Lebih rinci, ada sejumlah contoh impor barang berkategori senjata. Pertama adalah tank dan senjata tempur terlindung lainnya. Tahun lalu, impor produk ini bernilai US$ 77,54 juta, turun 8,81% dibandingkan 2021.
Kedua ada produk senjata artileri (senapan, howitzer, mortir, dan lain-lain). Pada 2022, nilai impor produk ini adalah US$ 14,41 juta, berkurang hampir 50% dari tahun sebelumnya.
Ketiga ada produk senjata militer selain revolver, pistol, dan senjata untuk pucuk senapan. Tahun lalu, nilai impornya adalah US$ 45,44 juta, melonjak 216,88% dari 2021.
Keempat adalah produk revolver dan pistol. Nilai impor produk ini adalah US$ 6,49 juta tahun lalu, melesat 132,62% dibandingkan tahun lalu.
Kelima adalah suku cadang dan aksesoris untuk revolver dan pistol. Impor produk ini bernilai US$ 4,12 juta tahun lalu, naik signifikan 130,17% dari tahun sebelumnya.

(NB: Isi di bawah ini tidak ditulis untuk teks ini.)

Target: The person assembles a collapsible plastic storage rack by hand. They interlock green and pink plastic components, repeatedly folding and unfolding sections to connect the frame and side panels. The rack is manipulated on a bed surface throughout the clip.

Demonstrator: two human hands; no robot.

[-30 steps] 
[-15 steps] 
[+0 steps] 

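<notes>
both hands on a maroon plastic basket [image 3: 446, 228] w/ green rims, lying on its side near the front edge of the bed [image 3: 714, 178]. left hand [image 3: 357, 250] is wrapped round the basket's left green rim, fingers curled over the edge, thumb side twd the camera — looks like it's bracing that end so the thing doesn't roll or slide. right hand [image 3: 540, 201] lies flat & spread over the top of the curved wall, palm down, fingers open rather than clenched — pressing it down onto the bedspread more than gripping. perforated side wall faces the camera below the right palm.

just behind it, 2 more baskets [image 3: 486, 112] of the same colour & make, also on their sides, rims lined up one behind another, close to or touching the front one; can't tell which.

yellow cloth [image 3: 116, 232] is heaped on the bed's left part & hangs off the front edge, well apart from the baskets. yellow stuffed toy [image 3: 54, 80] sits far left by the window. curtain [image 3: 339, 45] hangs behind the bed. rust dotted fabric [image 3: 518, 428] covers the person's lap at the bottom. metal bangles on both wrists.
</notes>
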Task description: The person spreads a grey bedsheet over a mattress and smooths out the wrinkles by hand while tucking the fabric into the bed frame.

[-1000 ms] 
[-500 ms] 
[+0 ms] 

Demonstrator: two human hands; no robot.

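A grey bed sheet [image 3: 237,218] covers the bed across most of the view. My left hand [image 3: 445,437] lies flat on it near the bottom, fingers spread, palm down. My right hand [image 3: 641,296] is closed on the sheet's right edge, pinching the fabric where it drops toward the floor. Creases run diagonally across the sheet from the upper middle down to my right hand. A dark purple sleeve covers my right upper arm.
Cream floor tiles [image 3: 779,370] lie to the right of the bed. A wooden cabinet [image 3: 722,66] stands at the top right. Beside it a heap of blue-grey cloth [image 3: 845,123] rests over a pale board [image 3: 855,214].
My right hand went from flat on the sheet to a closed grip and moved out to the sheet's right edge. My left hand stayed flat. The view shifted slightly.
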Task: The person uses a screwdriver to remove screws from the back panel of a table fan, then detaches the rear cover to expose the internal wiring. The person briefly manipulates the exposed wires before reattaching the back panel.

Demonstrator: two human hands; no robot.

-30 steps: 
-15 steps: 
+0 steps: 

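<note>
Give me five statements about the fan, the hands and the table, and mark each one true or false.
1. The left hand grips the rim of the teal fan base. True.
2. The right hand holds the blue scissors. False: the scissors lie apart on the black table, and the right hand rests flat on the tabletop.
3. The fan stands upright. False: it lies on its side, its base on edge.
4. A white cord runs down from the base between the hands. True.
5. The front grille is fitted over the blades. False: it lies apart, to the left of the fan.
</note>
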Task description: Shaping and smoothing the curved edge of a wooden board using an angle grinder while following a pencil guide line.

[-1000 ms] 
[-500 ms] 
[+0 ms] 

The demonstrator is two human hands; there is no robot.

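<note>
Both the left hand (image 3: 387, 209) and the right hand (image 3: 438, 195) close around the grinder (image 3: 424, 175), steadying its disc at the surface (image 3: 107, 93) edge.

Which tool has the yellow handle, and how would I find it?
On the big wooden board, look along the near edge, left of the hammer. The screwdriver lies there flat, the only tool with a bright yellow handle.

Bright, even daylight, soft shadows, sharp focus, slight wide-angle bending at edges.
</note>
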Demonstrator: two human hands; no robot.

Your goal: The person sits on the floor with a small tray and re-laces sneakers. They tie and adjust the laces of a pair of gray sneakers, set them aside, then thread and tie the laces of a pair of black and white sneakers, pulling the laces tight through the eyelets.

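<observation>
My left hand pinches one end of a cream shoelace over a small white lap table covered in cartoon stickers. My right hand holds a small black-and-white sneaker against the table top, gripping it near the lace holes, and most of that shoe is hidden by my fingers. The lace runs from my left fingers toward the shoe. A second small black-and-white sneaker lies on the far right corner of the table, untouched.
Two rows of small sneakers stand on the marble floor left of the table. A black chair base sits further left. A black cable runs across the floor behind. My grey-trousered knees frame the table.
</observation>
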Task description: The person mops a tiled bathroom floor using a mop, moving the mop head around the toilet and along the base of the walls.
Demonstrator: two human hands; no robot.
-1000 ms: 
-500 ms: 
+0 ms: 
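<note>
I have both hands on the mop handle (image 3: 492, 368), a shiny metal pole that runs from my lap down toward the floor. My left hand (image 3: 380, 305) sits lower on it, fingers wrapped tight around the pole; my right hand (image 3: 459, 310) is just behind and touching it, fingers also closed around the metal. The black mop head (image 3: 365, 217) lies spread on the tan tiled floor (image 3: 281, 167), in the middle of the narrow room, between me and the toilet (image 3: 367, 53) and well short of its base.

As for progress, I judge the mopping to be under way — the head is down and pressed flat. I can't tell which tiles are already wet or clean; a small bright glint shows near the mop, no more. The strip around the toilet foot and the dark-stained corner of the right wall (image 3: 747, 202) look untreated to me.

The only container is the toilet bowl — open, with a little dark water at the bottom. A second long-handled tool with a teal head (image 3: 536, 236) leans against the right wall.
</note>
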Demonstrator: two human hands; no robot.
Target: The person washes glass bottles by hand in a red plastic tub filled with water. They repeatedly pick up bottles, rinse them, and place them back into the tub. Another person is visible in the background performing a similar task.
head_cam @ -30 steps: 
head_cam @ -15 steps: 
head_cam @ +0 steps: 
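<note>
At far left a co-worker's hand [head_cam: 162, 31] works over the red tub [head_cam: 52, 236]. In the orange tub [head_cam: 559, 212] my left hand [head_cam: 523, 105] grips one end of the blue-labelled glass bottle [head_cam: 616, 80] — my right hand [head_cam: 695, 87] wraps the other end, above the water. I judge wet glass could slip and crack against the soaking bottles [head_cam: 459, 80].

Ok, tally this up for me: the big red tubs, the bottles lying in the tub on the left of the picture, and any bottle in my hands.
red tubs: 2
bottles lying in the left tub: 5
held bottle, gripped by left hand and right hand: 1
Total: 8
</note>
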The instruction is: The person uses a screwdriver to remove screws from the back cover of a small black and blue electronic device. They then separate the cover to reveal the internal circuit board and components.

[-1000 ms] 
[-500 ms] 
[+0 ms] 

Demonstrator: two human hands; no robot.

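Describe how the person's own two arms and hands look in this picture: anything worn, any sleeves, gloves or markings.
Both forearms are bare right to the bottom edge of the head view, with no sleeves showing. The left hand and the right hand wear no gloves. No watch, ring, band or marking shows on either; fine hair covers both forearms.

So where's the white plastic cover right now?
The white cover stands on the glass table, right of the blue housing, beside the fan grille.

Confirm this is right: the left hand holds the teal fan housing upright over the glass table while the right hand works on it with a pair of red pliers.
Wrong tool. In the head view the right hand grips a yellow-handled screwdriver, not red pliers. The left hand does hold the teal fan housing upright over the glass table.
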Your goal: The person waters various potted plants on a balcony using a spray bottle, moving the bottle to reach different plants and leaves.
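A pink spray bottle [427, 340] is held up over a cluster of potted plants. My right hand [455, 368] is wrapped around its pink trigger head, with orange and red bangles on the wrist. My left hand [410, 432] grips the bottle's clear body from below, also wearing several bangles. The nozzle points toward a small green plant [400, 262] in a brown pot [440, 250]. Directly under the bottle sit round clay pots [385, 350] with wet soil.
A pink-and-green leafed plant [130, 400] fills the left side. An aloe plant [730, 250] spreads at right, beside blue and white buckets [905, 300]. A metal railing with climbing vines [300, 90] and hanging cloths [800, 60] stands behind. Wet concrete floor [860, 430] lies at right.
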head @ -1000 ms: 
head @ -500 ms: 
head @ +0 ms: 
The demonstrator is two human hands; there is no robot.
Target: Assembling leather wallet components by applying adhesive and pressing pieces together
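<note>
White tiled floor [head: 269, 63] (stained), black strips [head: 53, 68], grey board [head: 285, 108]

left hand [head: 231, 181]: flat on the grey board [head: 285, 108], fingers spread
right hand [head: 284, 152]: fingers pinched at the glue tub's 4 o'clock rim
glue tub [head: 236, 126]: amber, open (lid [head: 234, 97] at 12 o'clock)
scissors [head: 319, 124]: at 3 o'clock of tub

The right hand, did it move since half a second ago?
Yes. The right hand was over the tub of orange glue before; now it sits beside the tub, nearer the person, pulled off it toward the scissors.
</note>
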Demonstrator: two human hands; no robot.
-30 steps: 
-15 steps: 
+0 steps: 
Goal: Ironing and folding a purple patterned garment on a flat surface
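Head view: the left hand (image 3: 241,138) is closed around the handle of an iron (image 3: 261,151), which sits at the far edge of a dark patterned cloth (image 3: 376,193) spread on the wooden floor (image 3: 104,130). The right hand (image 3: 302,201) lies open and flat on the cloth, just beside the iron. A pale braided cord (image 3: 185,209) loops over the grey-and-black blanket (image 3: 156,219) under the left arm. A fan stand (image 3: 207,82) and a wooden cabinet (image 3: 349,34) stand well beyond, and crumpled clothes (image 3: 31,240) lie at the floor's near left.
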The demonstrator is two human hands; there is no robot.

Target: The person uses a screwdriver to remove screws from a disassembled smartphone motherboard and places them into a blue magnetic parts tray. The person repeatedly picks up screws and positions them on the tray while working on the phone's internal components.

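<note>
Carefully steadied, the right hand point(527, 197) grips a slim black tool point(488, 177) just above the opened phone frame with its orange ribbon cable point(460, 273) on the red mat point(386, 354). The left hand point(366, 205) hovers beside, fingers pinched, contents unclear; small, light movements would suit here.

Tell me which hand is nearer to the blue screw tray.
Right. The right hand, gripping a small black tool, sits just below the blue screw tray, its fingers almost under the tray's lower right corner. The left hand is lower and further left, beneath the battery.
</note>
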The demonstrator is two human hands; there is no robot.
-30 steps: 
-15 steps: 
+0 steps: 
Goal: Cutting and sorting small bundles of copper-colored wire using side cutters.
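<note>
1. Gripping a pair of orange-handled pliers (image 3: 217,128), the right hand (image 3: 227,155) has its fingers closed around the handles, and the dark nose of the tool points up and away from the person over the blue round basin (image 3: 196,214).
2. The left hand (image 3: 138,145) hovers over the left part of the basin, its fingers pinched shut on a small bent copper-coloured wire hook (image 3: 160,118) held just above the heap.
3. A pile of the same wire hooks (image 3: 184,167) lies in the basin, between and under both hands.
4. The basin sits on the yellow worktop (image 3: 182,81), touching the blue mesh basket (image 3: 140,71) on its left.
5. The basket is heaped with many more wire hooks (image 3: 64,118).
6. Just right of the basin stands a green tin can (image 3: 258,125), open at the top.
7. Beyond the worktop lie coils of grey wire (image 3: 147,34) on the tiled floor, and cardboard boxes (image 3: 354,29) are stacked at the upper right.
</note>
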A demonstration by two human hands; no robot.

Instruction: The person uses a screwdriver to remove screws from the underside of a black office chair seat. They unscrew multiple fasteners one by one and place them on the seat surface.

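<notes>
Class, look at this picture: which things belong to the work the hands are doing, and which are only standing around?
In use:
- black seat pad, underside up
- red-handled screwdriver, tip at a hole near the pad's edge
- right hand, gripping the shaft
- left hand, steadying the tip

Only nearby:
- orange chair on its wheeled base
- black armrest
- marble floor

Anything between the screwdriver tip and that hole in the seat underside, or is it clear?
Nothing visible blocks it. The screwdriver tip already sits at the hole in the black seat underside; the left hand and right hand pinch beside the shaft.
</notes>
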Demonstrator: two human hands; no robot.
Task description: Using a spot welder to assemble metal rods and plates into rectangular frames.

Keenam ada bom, granat, torpedo, ranjau, misil, dan senjata sejenisnya. Tahun lalu, nilai impor produk ini adalah US$ 14,97 juta, turun drastis 78,97% dari 2021.
Negara Pemasok Senjata ke Indonesia
Dari sisi negara, impor produk senjata dan amunisi datang dari sejumlah sumber. Pertama adalah Turki, yang menjual senjata dan amunisi kepada Indonesia senilai US$ 70,41 juta tahun lalu. Produk impor dari Turki yang paling banyak masuk ke Indonesia adalah senjata dan amunisi.
Senjata dan amunisi juga didatangkan dari Sudan, dengan nilai US$ 521.589 tahun lalu. Lalu ada pula dari Slowakia dengan nilai US$ 3,42 juta.
Indonesia juga mendatangkan senjata dan amunisi dari Makedonia, nilainya US$ 1,16 juta. Seperti Turki, produk Makedonia yang paling banyak masuk ke Indonesia adalah senjata dan amunisi.
Negara lain yang juga banyak menjual senjata dan amunisi ke Indonesia adalah Montenegro, dengan nilai US$ 9,49 juta pada 2022. Produk Montenegro yang paling banyak dijual ke Indonesia adalah senjata dan amunisi.